Illustration by Marylou Faure
I am a person who has recently moved jobs. I’ve spent the majority of my career as an adult working in marketing, and have just moved to a job that allows me to write an awful lot more – which is something I love. It was a little daunting & scary, but I did it and I’m loving my new, more creative, life. Here are my top tips on how I was able to #LiveLifeOnImpulse and score my dream job.
Talk To Someone
So, several years ago my mum and I decided to get our tarot cards read (bear with me). I had a chat with the nice lady about all the things I liked and didn’t like and when she turned over the cards, she said ‘You will be a writer’ (I literally just called my mum to confirm these were her exact words). Now, I’m not saying that she prophesised it and it’s happened, but it sort of gave me the confidence to believe that I actually was capable, and it’s always been stuck in the back of my mind.
Now, there’s a chance that all of this tarot stuff is complete fallacy, and I’m not saying the solution is to get your cards read and then believe the prophecy. What I am saying is that you should talk to someone about what you like, don’t like and what you’re good at - it can be a really good way of working out what you really want to do.
Get Some Experience
If your ‘thing’ is something you can try out on-the-side of your regular job, then that’s a good way of checking that it’s really for you. In my case, I used my contacts from previous roles to do some freelance writing whilst working as a Marketing Manager, and that helped to build my confidence, add to my portfolio and give me the relevant experience.
If you can’t really do this, how about asking your networks (wanky term) if anyone is able to give you any (probs unpaid) work experience days, or work shadowing opportunities. The more you’re able to immerse yourself in the role, the more you’ll begin to understand whether it’s actually for you or not.
Give yourself time & enough budget to look properly
If you’re really certain you want to do this, it’s gonna, in the words of George Harrison, ‘take ti-ime, a whole lot of precious time,’ and also ‘a whole lotta spending money to do it right’.
When I found myself coming to the end of my previous contract, and wanting to change roles, I stopped paying four billion kazillion pounds a month to rent a room in a London flat share and moved back in with my parents. It’s sort of hell, but in the nicest way, but it let me take a little bit of time out to find the right job without financial pressure.
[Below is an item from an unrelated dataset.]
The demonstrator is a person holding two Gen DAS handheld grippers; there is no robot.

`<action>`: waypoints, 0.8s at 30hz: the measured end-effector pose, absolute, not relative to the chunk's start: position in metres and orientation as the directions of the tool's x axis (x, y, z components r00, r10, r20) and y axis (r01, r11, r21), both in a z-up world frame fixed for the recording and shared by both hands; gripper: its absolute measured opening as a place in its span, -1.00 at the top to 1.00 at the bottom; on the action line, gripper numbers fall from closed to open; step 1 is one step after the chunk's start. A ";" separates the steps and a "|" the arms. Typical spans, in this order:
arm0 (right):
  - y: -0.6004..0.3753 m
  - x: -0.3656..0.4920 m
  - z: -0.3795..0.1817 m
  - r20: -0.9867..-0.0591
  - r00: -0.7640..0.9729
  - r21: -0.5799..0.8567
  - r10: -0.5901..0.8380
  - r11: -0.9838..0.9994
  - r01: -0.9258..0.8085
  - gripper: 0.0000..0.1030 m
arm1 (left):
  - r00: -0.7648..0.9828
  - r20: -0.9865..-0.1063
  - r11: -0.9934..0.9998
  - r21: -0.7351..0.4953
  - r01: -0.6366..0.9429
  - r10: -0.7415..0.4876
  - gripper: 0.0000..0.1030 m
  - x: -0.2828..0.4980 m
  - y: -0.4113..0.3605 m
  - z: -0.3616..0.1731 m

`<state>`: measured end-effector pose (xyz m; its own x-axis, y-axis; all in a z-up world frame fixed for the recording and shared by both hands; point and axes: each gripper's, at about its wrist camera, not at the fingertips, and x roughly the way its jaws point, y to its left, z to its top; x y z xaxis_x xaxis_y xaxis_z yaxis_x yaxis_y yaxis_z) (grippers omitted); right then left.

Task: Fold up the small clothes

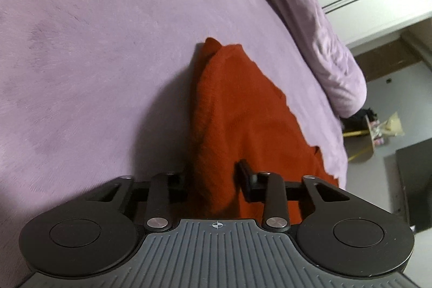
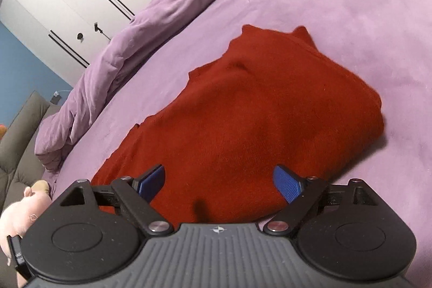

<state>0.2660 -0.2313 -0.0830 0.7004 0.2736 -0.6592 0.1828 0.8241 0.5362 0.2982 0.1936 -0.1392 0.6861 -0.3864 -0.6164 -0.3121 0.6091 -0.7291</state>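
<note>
Red knit garment [image 2: 256, 109] on purple bedspread [image 2: 364, 18], bunched fold between left gripper's [image 1: 213, 180] narrowed fingers, right gripper [image 2: 218, 180] wide above it.

The left gripper [image 1: 213, 180] sat low and level, its jaws drawn in on a bunched fold of red cloth [image 1: 237, 109], which ran up between them and hid the left one. The right gripper [image 2: 218, 181] was tipped downward, its jaws spread wide, blue pads [image 2: 287, 184] facing each other across the gap, with nothing held between them.
</note>
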 end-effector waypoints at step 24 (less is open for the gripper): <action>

I appreciate this isn’t an option for everyone, but if there are changes you can make to ensure you’ve got an extra bit of cash – like walking to work instead of buying a season ticket, or swapping your expensive gym membership for home yoga and running in the park – it might be a little shit for a while, but having that freedom to not worry about money whilst you change your life is priceless.
It sounds properly wanky, but networking is SO important. I’m not talking like, emailing everyone you’ve ever worked with ever and bothering people with LinkedIn messages, but when I knew I was looking to change tack, I started going to a lot more conferences, and work drinks, and ‘company meetings’ and things. A lot of the interviews I had were from people I knew, rather than applications.
LinkedIn & Job Search Tips
The more active you are on LinkedIn, the more discoverable you are on there. DON’T start posting your dinner time Instagrams all over the shop, but links to blogs about your industry, following relevant groups etc. will all help recruiters (a necessary evil) find you.
When it comes to actually applying for jobs, the market is tough and saturated out there. It doesn’t help to apply for one or two jobs every month – you’ll most likely end up disappointed. Make sure your CV is on point, and you have a variety of Cover Letters that can be easily adapted, then apply for a few jobs everyday that you really think you could do and would want to do. Then forget about them until the closing date.
Don’t forget the rest of your life. Waiting for responses can be infuriating and anxiety inducing. Sitting around refreshing your inbox and waiting for the phone to ring is only going to make time go slower and make your more likely to email them prematurely. Keep on with whatever you usually do, gym, seeing friends, drinking gin, whatever. It’ll happen when it happens. Everything happens for a reason, and such other clichés.